Ci hanno proposto di firmare un documento in tal senso e in cui era specificato che avrebbero fatto solo cure palliative per alimentarla e non farla disidratare.
Abbiamo allora cercato una struttura dove potessero assisterla, come malata terminale.
Sapevamo dell'esistenza dell'Hospice di San Cesario, ma eravamo sicuri di non trovare posto.
Siamo andati a chiedere.
Ci hanno ricevuti molto gentilmente e ci hanno fatto attendere in un salottino.
Abbiamo atteso una mezz'ora.
Poi la dottoressa responsabile ci ha ricevuti, con un'altra dottoressa e due psicologi.
"Il posto c'è" ci hanno detto, “ma l'ospite deve essere un malato terminale, con una malattia non reversibile”.
Si son fidati della nostra descrizione, ci hanno istruiti sul protocollo da seguire e ci hanno dato una brochure, con le caratteristiche della struttura.

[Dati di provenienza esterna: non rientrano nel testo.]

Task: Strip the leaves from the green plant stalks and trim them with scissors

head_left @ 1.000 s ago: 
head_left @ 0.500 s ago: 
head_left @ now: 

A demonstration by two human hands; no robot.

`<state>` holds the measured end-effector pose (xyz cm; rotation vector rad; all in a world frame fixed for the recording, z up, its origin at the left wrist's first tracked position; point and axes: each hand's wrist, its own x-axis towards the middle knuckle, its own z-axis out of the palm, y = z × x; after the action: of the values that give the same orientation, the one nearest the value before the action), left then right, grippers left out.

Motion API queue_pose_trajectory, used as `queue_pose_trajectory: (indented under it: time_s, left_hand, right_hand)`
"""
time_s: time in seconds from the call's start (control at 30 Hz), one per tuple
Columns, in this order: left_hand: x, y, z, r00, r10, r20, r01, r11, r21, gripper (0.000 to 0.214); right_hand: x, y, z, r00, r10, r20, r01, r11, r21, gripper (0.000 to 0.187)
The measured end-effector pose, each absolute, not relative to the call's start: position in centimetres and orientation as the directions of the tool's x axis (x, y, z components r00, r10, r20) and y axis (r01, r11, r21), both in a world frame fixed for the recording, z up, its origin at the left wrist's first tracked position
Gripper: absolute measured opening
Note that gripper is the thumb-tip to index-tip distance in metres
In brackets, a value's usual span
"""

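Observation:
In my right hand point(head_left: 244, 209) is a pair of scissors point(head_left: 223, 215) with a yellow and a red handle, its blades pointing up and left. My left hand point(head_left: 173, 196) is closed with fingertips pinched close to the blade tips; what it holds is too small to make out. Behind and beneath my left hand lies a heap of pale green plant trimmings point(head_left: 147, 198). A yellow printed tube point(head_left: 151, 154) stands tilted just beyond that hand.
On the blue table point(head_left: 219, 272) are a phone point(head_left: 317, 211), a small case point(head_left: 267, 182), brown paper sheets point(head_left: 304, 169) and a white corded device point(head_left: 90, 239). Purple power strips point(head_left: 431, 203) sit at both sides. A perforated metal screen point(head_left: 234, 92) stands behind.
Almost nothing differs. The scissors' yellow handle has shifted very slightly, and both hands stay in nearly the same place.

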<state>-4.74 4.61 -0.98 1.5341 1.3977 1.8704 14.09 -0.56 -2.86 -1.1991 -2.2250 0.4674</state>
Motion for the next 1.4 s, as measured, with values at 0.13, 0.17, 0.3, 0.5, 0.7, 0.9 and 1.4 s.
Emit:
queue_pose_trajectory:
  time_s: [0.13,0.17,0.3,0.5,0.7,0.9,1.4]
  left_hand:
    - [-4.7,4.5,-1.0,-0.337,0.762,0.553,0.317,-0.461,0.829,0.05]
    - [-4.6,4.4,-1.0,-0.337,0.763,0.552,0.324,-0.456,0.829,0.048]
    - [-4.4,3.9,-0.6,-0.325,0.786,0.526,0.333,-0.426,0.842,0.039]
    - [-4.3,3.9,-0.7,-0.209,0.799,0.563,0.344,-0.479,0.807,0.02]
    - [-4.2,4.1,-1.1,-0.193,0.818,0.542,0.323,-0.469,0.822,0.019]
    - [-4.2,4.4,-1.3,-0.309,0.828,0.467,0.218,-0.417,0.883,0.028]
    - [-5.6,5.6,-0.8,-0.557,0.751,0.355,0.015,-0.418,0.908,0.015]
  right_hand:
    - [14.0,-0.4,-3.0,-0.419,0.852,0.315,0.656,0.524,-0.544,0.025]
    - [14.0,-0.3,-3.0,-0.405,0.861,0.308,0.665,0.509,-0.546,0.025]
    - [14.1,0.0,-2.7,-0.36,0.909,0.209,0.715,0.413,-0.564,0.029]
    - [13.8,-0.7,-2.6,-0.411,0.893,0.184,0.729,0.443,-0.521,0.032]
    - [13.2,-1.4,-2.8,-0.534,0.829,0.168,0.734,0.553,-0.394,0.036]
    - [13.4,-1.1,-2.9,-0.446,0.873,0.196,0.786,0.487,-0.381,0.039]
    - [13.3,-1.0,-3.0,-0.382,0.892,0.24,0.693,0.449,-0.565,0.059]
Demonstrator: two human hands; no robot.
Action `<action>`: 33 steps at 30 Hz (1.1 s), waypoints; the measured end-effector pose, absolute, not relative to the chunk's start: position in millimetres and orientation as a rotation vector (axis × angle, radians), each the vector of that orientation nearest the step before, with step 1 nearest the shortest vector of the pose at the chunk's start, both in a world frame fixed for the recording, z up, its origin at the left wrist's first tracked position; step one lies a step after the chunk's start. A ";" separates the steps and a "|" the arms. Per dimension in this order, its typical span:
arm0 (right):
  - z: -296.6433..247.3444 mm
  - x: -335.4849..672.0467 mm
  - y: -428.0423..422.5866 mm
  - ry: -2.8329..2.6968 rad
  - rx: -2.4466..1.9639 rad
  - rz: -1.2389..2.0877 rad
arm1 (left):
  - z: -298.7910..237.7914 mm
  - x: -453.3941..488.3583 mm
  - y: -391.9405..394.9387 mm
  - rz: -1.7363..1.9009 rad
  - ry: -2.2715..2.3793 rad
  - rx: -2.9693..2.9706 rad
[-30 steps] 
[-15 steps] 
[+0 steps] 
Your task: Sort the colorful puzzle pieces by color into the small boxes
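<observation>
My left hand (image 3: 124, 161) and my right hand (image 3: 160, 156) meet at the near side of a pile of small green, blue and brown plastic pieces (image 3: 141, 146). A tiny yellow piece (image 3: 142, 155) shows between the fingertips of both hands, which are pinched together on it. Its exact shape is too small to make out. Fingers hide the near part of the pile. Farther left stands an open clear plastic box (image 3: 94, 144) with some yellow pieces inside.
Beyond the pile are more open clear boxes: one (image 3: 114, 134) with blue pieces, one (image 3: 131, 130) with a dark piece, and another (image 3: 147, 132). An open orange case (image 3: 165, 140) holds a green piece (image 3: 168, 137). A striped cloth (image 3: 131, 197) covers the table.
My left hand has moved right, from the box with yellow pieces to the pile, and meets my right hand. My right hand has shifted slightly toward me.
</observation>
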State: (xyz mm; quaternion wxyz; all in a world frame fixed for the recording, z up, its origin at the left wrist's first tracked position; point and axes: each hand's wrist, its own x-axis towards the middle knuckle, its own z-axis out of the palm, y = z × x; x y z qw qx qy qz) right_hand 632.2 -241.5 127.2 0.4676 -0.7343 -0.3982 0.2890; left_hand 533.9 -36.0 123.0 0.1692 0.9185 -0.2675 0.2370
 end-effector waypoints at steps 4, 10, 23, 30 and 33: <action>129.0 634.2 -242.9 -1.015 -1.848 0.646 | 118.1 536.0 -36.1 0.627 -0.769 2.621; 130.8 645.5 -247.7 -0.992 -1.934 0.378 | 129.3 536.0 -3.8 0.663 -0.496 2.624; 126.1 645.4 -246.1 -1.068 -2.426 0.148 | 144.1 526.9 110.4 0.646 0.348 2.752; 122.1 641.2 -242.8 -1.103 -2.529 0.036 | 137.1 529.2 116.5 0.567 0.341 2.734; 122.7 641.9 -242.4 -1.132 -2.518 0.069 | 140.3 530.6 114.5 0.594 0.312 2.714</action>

"È l'ospedale che deve chiedere la disponibilità di posto e gestire il trasferimento”. Una volta avuta la chiamata dall'ospedale, un loro medico sarebbe andato ad accertare le condizioni della nonna e a convalidare il trasferimento.
Una volta preso gli accordi, l'ospedale avrebbe trasferito la paziente con una sua ambulanza.
Così è stato!
Un paio di giorni dopo, ci hanno avvisato che la nonna sarebbe stata trasferita la mattina successiva.
Come sempre, alle 7 del mattino, io e mia sorella eravamo in ospedale.
Verso le 9.30 è arrivato l'operatore con la barella, l'hanno 'ingabbiata' per benino ed è iniziato il trasferimento.
L'ascensore non era grandissimo e ci siamo entrati anche noi assieme alla barella... un po' schiacciati in verità, ma per far entrare la barella, l'operatore ha dovuto fare diverse manovre, a causa dello spazio ridottissimo tra la finestra e la porta dell'ascensore: la barella è passata al millimetro dopo diversi 'avanti e indietro', proprio come si fa quando si deve parcheggiare l'auto, in uno spazio al pelo.
Anche qui ci hanno fatto andare avanti: niente parenti nelle ambulanze... l'autista ci ha spiegato che sono assicurati solo per il malato e il personale di supporto.
Ovviamente siamo arrivati prima noi.
Le ambulanze seguono dei percorsi prestabiliti e, quando non c'è emergenza, vanno piano.